To cement that, look no further than her connection with Prince. It’s weird that both lives came to an end in 2016 because it seems that there was a great connection when Prince asked Jones and The Dap Kings to open for him in 2011:
He was walking in Austin and he saw us perform, and he told me, “‘Girl, you took me to church.'” According to his purple majesty, Jones’ “When I Come Home” is “the funkiest blues song.”
“That was my first ‘I don’t know what to do with myself’ moment,” Jones recalled.
She told Entertainment Weekly about how she was worried when negotiating a price for her group’s first gig with Prince, but was put at ease once they returned with a figure and he ended up bumping up the number by $5,000. That’s where the clip above comes into play, months after the playing relationship started, Prince surprised Jones on stage in Paris and created a moment we can enjoy now in the face of a darker moment:
At one gig in Paris while Jones was opening for Prince, she remembers he surprised her and came out during her set for a surprise guitar spot. “I’m up there on the stage, I’m dancing, people are screaming — and the roaring got louder,” she says. “It turned out it was Prince.
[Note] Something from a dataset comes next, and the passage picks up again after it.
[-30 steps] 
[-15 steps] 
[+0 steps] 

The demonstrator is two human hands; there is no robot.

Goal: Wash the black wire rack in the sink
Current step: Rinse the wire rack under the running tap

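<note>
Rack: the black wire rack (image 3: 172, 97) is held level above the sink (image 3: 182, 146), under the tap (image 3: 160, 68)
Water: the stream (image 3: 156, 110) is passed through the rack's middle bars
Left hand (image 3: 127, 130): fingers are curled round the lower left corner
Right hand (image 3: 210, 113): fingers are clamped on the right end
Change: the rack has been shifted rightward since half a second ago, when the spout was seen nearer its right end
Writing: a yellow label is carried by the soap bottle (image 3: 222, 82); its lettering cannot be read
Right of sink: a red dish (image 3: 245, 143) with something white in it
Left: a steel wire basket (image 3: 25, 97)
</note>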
He caught me off guard. He would’ve played longer, but he dropped his pick.”
As Jones tells it, the entire moment was coated in Prince’s eccentric flourishes. “He rode up to the stage on a bike, jumped off the bike, got his guitar, played, jumped back on his bike, and rode back to his own, purple dressing room,” she says. “That’s the type of person he was.”
It’s a damn shame we’ve lost Prince and Sharon Jones in the same year, along with many, many other great artists. Just the clip above really shows what kind of show you were getting before Prince showed up on stage. Then he just appears and the whole thing becomes a happening. Very cool.